What you need to do - Only one stretch of the data below is needed. Output the lines from the one with "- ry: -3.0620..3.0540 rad" up to and including the one with "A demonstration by", exactly as they stand.

──────

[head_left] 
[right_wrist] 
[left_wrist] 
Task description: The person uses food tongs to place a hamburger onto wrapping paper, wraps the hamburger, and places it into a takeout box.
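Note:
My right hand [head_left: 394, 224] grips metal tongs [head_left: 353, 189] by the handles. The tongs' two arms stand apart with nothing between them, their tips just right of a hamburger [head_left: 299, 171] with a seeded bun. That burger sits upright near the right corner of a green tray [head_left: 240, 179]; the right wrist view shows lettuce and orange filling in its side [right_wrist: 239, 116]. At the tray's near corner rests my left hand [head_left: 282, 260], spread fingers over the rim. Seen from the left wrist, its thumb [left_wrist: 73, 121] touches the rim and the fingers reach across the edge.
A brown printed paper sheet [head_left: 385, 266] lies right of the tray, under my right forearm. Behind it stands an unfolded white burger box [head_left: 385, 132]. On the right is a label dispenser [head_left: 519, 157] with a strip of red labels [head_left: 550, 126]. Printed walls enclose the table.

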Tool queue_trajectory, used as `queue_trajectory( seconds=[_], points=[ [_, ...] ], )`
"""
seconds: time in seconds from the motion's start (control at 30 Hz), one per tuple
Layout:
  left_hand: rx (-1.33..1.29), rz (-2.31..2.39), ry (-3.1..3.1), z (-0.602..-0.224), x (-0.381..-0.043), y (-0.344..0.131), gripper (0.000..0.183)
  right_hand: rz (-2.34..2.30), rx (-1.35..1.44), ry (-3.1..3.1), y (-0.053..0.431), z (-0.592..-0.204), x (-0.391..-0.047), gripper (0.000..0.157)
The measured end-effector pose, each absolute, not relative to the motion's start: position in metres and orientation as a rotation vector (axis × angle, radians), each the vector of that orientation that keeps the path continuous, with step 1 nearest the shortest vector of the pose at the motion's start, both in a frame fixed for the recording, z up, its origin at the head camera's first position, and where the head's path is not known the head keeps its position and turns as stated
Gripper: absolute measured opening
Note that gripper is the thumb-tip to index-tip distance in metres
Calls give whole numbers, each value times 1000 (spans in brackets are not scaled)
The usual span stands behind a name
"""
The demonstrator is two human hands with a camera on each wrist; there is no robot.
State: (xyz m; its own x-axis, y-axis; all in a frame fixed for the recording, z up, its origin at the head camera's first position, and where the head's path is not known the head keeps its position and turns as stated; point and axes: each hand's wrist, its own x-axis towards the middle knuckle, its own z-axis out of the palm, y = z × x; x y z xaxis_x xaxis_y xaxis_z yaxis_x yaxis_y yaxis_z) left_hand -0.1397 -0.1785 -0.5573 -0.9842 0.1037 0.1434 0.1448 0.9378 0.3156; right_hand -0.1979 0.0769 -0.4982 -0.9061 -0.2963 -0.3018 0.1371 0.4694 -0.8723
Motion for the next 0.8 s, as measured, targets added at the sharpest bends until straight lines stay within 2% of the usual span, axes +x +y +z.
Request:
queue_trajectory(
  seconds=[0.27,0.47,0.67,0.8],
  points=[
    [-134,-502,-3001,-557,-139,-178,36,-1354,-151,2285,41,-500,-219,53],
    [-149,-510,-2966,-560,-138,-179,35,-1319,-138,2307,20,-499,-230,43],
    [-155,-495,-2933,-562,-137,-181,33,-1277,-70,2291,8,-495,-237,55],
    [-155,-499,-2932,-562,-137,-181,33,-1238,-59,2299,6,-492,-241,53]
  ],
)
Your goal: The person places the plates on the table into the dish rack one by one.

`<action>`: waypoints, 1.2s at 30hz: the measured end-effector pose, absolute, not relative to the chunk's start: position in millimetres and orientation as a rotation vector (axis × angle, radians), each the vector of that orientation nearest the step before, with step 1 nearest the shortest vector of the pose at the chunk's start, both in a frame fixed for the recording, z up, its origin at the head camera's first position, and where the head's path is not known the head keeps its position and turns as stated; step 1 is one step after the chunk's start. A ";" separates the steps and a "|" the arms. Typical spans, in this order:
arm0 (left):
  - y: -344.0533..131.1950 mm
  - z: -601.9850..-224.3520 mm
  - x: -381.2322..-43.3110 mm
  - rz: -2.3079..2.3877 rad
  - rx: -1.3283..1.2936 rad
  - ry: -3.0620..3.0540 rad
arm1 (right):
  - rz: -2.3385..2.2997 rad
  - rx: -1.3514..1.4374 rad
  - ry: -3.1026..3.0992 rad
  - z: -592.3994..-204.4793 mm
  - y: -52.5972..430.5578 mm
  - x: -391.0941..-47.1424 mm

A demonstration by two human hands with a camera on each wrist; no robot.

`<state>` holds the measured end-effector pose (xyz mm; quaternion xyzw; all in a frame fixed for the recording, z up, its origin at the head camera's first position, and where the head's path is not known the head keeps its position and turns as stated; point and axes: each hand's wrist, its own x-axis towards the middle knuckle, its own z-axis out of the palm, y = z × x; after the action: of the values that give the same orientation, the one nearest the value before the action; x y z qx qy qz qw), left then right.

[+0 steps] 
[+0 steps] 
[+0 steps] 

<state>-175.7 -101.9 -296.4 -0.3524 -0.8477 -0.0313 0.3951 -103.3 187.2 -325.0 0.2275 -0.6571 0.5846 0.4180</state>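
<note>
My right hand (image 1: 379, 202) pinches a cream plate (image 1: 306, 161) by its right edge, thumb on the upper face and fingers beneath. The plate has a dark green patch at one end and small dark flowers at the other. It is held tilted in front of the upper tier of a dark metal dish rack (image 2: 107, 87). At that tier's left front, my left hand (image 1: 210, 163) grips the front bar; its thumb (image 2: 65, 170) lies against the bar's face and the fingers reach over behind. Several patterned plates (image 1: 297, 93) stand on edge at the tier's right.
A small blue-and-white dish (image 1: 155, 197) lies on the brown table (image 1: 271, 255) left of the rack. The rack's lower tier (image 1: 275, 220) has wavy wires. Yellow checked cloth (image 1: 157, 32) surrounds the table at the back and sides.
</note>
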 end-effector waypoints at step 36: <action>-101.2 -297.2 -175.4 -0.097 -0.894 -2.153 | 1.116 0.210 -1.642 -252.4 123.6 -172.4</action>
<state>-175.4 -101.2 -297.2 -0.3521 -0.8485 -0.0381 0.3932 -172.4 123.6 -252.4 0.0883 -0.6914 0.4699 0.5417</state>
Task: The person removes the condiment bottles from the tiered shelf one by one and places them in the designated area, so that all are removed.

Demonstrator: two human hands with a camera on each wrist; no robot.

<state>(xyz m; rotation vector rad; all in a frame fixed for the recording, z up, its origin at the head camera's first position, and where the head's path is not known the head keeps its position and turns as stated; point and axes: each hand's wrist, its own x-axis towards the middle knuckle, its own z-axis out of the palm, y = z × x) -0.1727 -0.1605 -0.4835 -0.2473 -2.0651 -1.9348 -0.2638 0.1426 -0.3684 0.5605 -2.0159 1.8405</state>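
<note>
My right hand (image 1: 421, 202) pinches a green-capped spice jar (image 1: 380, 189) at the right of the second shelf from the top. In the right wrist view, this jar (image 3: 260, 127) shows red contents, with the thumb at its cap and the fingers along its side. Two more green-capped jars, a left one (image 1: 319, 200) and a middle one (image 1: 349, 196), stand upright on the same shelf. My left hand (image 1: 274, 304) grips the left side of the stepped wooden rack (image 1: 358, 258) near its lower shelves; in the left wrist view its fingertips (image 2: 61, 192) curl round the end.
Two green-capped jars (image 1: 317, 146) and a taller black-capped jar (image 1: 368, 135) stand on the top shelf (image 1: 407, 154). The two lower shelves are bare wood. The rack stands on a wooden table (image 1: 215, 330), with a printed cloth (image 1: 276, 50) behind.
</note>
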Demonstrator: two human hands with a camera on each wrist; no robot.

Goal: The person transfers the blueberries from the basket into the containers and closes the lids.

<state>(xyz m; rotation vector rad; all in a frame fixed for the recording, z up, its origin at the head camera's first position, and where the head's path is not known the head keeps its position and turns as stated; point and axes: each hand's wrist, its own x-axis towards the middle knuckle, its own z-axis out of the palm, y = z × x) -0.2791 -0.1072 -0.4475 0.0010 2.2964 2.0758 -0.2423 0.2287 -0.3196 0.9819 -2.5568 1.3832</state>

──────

Worked solution -
  - ry: -3.0620..3.0540 rad
arm1 (right):
  - rz: -2.3385..2.2997 rad
  - rx: -1.3514..1.4374 rad
  - ry: -3.1026..3.0992 rad
  - z: -592.3994..-204.4793 mm
  - y: -52.5972..430.5578 mm
  - x: -391.0941..-47.1424 mm

A demonstration by two human hands with a camera on each wrist; no robot.

Nothing remains to be answered in this exercise.